Task objective: Return the lines that run from the beginning of the entries to the line holding "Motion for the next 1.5", inclusive, and drop the pictures.

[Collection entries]
· · · · ·
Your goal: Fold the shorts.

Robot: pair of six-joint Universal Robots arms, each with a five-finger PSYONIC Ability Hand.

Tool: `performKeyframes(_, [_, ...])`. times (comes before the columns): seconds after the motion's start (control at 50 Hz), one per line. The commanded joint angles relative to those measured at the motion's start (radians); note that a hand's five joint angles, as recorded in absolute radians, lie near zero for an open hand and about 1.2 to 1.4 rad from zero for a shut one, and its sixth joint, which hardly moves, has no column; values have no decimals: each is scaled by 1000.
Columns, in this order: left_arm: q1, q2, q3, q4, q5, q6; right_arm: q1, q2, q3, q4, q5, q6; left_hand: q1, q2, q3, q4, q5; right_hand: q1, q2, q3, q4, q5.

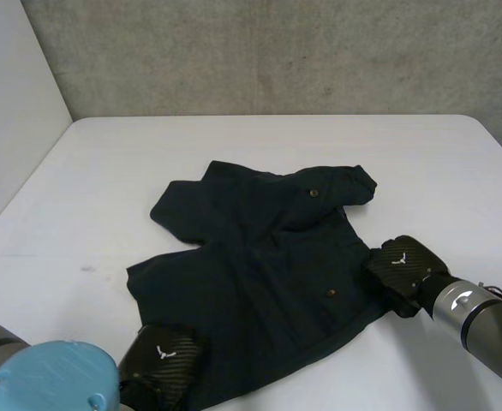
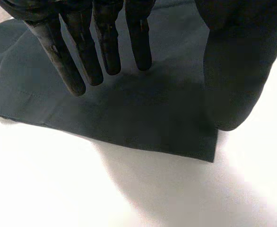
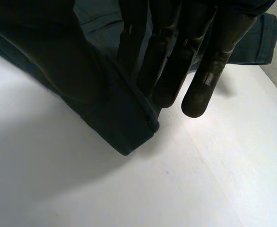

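Left hand [image 1: 164,364] spread above near corner of soft, floppy shorts [image 1: 259,257]; right hand [image 1: 405,264] spread at side corner. Pinch corners.

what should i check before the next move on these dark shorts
1. Dark navy cloth shorts spread flat on the white table: not ok, the far end is bunched.
2. Left hand over the near corner: ok.
3. Left hand's grip: not ok, its fingers are straight and pinch nothing.
4. Right hand at the edge nearest its arm: ok.
5. Right hand's grip: cannot tell.
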State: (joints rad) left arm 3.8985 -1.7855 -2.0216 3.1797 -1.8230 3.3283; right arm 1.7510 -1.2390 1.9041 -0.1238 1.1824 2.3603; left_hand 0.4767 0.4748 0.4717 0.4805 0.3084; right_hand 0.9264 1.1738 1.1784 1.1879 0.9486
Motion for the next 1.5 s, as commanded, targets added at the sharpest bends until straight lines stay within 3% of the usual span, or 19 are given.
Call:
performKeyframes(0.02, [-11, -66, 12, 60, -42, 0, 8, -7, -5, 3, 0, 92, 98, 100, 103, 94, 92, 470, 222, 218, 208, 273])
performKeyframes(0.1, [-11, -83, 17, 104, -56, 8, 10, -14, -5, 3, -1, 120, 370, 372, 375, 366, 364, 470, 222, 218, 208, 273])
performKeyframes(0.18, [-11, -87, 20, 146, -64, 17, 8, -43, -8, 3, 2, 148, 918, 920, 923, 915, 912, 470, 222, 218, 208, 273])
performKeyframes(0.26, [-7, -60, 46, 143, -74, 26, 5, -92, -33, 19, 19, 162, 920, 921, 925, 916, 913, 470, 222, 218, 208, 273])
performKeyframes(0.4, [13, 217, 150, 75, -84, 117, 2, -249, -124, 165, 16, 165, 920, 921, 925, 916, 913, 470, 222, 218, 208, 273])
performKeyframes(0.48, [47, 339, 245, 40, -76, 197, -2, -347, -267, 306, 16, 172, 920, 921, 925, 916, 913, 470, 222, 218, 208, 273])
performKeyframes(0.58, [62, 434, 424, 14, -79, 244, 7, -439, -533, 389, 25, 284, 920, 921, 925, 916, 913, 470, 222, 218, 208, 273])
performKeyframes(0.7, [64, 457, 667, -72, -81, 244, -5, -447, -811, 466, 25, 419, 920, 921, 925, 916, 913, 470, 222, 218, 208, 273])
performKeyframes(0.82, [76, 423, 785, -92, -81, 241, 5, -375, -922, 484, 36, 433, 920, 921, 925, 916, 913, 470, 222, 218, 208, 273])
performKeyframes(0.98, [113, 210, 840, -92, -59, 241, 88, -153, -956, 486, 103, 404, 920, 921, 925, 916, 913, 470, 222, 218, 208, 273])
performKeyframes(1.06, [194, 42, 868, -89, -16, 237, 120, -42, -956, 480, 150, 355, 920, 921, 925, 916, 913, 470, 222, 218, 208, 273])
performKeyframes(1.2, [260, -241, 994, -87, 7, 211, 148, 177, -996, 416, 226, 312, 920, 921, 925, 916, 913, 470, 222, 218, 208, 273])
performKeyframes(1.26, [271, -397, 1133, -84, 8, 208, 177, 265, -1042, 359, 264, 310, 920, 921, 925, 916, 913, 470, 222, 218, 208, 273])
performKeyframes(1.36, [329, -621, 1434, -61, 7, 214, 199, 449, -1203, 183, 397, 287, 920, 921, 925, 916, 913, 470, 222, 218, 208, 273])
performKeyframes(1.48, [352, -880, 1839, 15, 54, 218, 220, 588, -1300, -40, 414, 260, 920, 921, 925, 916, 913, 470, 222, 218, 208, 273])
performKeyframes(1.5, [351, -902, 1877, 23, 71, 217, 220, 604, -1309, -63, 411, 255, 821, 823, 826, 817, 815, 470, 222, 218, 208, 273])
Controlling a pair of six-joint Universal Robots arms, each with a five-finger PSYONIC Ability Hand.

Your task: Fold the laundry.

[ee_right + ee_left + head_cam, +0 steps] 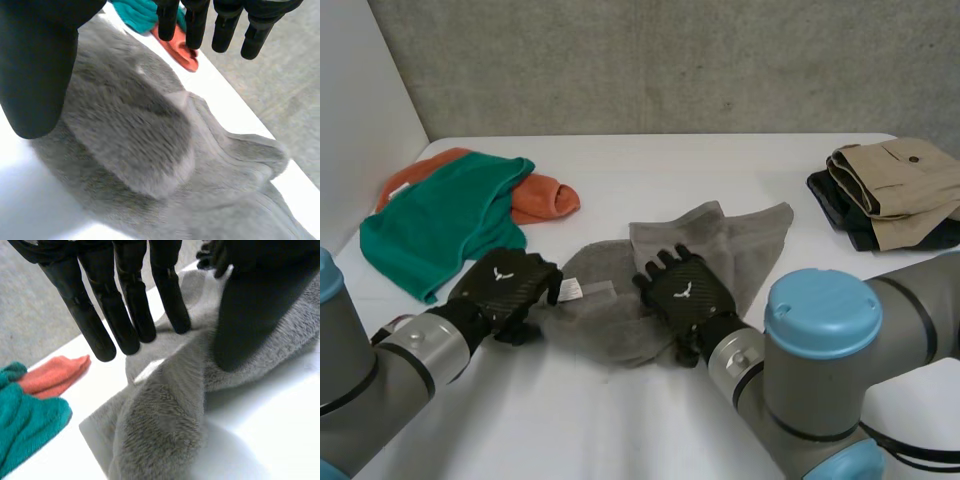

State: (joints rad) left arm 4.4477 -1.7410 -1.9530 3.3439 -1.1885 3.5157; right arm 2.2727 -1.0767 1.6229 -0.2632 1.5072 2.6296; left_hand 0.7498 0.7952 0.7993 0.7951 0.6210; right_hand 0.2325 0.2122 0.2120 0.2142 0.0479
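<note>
- Your left hand (pixel 506 285) sits lower left of centre in the head view, fingers straight and apart, at the left edge of the grey towel (pixel 720 245);
- your right hand (pixel 682 292) lies at centre, fingers straight, flat on the towel's middle;
- the green cloth (pixel 435 228) and orange cloth (pixel 545 197) lie upper left; the folded beige trousers (pixel 905 185) lie upper right.

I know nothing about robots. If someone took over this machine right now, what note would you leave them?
Left hand: open, fingers straight, at the left edge of the crumpled grey fleece cloth, by its white label.
Right hand: open, over that cloth's middle.
Done: a beige garment looks folded on a dark garment, far right.
Left: the grey cloth is unfolded; a green towel and an orange cloth lie heaped far left on the white table.
</note>
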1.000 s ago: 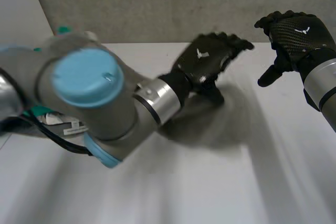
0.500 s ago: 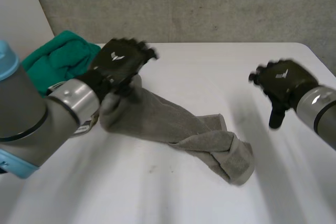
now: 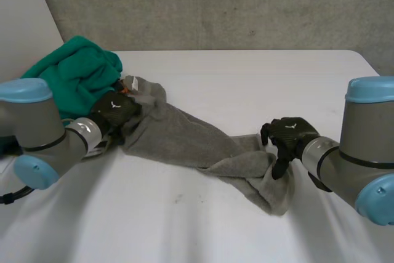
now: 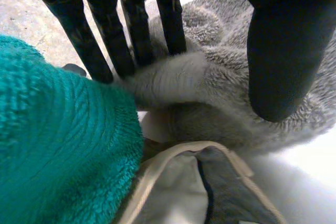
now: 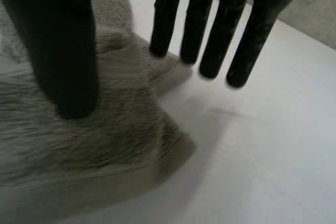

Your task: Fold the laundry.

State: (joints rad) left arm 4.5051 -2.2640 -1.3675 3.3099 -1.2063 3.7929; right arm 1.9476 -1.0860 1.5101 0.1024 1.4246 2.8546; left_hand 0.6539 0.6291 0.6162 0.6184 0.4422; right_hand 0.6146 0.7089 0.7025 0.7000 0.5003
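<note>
A grey towel [image 3: 184, 137] lies twisted in a long strip across the white table [image 3: 246, 78], from back left to front right. My left hand [image 3: 114, 112] rests on its left end, beside the green cloth. In the left wrist view its straight fingers [image 4: 131, 35] press behind a raised ridge of towel [image 4: 220, 93], and the thumb sits well apart on the pile. My right hand [image 3: 288, 135] is at the bunched right end. There its fingers [image 5: 210, 35] stand straight at the towel's edge [image 5: 79, 145], touching towel and table, with the thumb down on the cloth.
A green fleece cloth [image 3: 77, 75] is heaped at the back left, right against the towel's end. A pale garment with a label [image 4: 178, 187] lies under it. A grey wall runs along the table's far edge. Bare table [image 5: 262, 145] lies beyond my right fingertips.
My left arm swung from the middle over to the left and lowered its hand onto the towel's left end. My right hand came down from the back right to the towel's right end.
</note>
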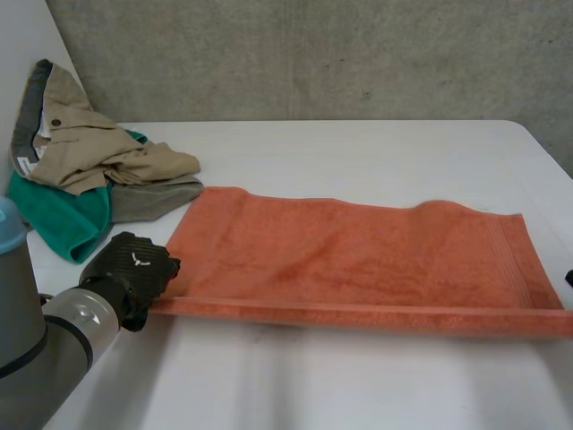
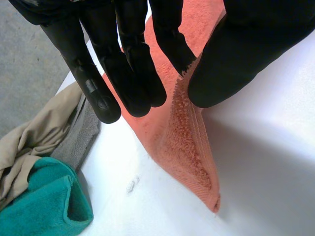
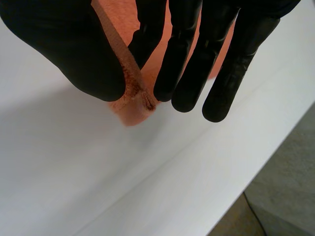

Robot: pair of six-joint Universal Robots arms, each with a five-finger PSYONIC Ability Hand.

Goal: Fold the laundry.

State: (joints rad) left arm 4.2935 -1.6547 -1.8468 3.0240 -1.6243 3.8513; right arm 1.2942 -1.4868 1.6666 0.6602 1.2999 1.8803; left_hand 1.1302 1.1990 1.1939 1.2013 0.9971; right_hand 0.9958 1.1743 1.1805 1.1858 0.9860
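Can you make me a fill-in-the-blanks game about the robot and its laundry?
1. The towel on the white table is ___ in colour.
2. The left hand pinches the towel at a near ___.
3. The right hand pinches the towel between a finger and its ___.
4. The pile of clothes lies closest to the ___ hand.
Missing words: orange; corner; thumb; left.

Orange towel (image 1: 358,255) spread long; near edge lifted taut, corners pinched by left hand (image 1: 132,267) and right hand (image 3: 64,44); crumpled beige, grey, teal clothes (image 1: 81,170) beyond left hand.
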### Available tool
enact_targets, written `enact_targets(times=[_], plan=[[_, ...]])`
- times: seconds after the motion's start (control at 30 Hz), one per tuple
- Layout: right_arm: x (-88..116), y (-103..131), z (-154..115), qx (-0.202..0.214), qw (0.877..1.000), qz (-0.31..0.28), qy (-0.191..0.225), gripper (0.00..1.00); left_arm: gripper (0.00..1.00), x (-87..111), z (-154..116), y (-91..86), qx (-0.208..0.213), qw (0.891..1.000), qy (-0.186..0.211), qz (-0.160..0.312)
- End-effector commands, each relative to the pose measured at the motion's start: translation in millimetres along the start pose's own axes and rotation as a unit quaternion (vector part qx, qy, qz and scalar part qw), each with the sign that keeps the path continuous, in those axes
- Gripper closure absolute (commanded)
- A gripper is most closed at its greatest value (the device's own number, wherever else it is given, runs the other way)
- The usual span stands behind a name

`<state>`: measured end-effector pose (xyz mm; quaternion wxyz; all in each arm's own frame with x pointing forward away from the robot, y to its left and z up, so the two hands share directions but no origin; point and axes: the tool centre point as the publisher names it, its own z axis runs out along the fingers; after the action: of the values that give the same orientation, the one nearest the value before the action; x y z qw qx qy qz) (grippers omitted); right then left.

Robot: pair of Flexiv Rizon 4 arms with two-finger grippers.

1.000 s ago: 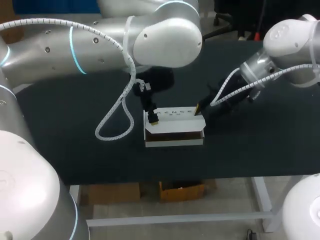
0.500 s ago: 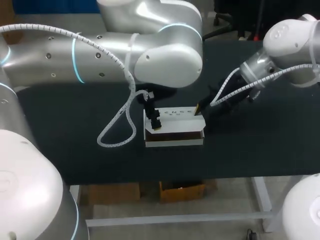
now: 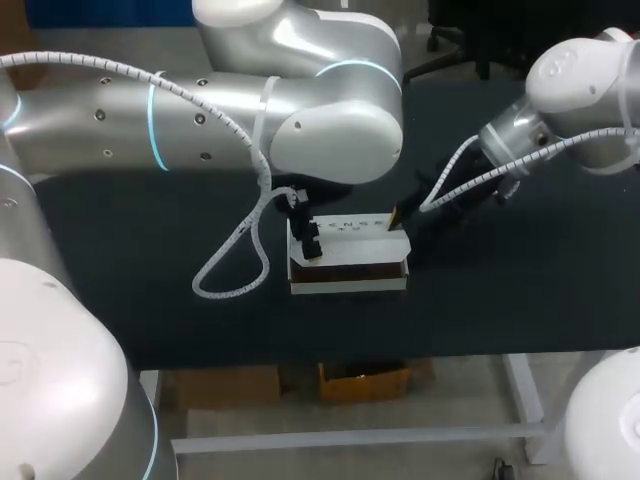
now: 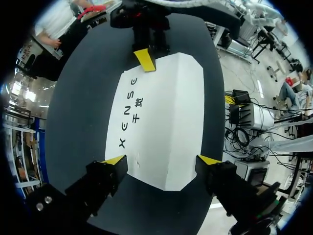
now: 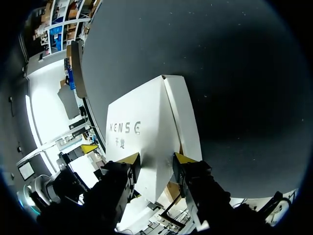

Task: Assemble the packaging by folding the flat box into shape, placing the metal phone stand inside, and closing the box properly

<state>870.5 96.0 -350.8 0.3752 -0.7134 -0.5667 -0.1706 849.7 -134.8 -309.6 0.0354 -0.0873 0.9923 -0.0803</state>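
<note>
L end effector (image 4: pixel 161 160) & R end effector (image 5: pixel 156 157) block box (image 3: pixel 348 262) ends; front side open.

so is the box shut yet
Open: the box has its lid tilted up at the back, brown inside showing in the head view.

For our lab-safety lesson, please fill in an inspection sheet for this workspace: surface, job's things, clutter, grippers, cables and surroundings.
Surface: dark table.
Job's things: white box folded up, brown inside showing along its front; phone stand not seen.
Clutter: nothing seen.
Grippers: left gripper open, tips flanking one end of the box; right gripper shut on the opposite end.
Cables: coiled white cable loops from the left arm down beside the box.
Surroundings: nothing seen reaching over the table.
</note>
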Motion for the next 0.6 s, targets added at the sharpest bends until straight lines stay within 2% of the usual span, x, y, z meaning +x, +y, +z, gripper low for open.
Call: enact_targets(times=[0.03,0.43,0.6], plan=[[0.9,0.0,0.5,0.0,1.0,0.0,-0.001,0.59,0.07,-2.3,5.4,-3.1,-0.002,1.0,-0.003,0.001],[1.3,0.5,1.0,0.001,1.0,0.0,0.0,0.59,0.08,-6.2,16.1,-6.2,-0.012,0.999,-0.026,0.026],[1.3,0.7,1.1,0.001,1.0,0.0,-0.001,0.6,0.15,-6.5,20.7,-5.0,-0.01,0.999,-0.034,0.032]])
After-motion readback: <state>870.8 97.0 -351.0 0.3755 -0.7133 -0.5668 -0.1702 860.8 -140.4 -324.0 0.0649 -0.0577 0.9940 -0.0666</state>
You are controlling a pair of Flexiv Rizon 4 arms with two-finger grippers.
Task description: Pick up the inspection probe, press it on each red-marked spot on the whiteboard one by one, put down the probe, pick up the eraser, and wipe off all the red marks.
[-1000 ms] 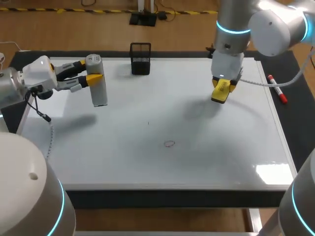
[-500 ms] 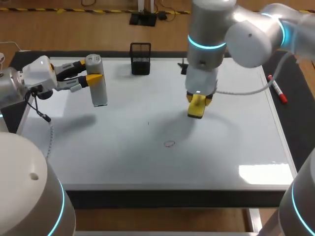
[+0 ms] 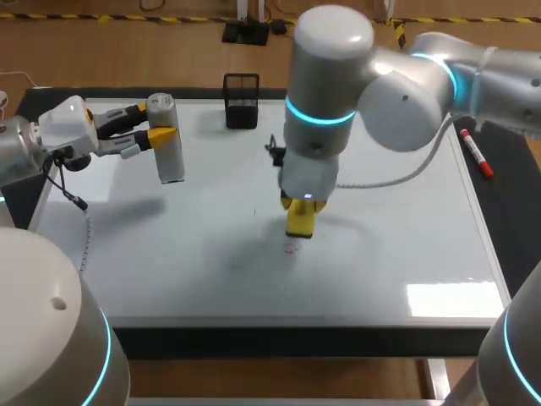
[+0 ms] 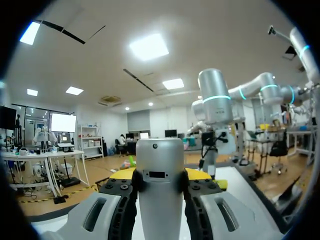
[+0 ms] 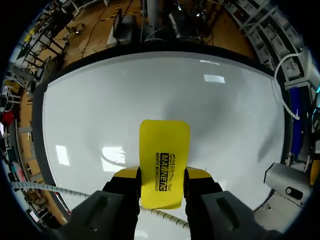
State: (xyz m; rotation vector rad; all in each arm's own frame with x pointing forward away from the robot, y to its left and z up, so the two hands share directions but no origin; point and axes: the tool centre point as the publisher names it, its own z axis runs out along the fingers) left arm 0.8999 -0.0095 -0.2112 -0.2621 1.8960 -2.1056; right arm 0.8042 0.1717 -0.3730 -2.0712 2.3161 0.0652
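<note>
Right wrist view shows black-lettered yellow eraser (image 5: 164,162) clamped between jaws

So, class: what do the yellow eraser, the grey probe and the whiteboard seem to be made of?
Eraser: likely hard plastic, smooth matte yellow shell with printed lettering. Probe: metal or painted plastic, cannot tell; satin grey with soft sheen. Whiteboard: glossy coated panel; it mirrors ceiling lights.

Black lettering is running lengthwise down the face of the yellow eraser (image 5: 164,162): one bold line, smaller lines just beside it. Small dark panel on the probe (image 4: 160,192), well apart from the eraser, is not resolving into anything readable.
</note>
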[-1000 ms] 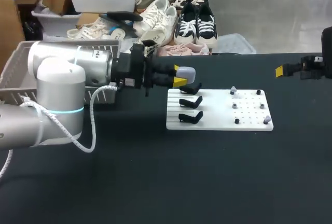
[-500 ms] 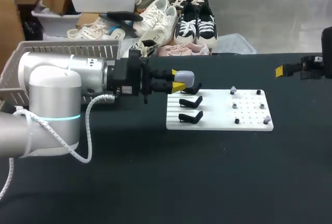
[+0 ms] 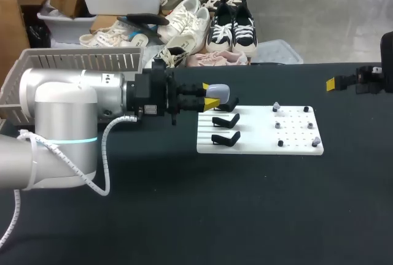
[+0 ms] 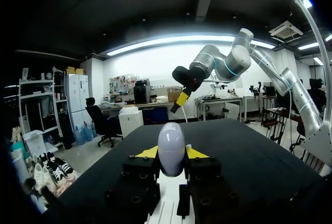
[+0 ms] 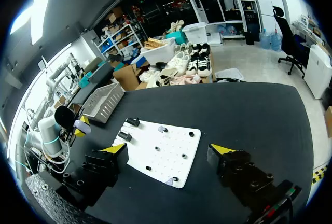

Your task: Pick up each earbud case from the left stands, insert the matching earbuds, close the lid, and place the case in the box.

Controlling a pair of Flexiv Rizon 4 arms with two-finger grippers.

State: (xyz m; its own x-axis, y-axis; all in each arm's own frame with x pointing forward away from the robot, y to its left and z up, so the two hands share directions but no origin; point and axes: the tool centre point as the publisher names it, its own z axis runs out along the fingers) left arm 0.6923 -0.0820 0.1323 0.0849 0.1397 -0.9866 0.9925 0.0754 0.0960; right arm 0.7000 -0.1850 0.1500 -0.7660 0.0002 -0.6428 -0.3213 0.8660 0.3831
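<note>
- The basket (image 3: 80,62), taken here for the task's box, stands at the worktop's (image 3: 184,216) rear left corner, behind the left arm.
- The left gripper (image 3: 207,96) reaches in level from the left. Its fingers are closed narrow on the earbud case (image 3: 219,91), one yellow tip on each side.
- The case's long axis runs straight out along the fingers, with its rounded end pointing right across the white board (image 3: 258,145). From the left wrist view the lid looks closed, though this is not certain.
- The case is just over the rearmost of three black stands (image 3: 226,120) on the board's left edge. Whether it touches that stand cannot be told. The two nearer stands hold no case.
- The earbuds (image 3: 276,107) sit on pegs on the board's right half, ahead of the case's free end and apart from it.
- The right gripper (image 5: 170,151) hangs at the far right, well apart from the board, with its fingers wide and nothing between them.
- Judgement: the right arm is nearer the earbuds and should fetch them, while the left arm presents the case.
- Judgement: there is open dark worktop in front of the board. The stands close below the case are the main snag risk.
</note>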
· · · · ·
Exercise answer:
Your goal: Fold the shorts.

Robot: pair of six-joint Universal Robots arms, each with a five-finger PSYONIC Ability Hand.

Tool: `performKeyframes(_, [_, ...])`. times (comes before the columns): seconds after the motion's start (control at 50 Hz), one per line. The commanded joint angles relative to those measured at the motion's start (radians); note that a hand's five joint angles, as recorded in absolute radians, lie near zero for an open hand and about 1.2 to 1.4 rad from zero for a shut one, and its sixth joint, which hardly moves, has no column; values have no decimals: each is scaled by 1000.
Columns, in this order: left_arm: q1, q2, q3, q4, q5, q6; right_arm: q1, q2, q3, q4, q5, q6; left_hand: q1, q2, q3, q4, q5; right_hand: q1, q2, q3, q4, q5.


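Left hand [image 1: 164,364] spread above near corner of soft, floppy shorts [image 1: 259,257]; right hand [image 1: 405,264] spread at side corner. Pinch corners.

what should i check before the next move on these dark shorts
1. Dark navy cloth shorts spread flat on the white table: not ok, the far end is bunched.
2. Left hand over the near corner: ok.
3. Left hand's grip: not ok, its fingers are straight and pinch nothing.
4. Right hand at the edge nearest its arm: ok.
5. Right hand's grip: cannot tell.
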State: (joints rad) left arm 3.8985 -1.7855 -2.0216 3.1797 -1.8230 3.3283; right arm 1.7510 -1.2390 1.9041 -0.1238 1.1824 2.3603; left_hand 0.4767 0.4748 0.4717 0.4805 0.3084; right_hand 0.9264 1.1738 1.1784 1.1879 0.9486
Motion for the next 1.5 s, as commanded, targets added at the sharpest bends until straight lines stay within 3% of the usual span, or 19 are given.

Work on this exercise is finished.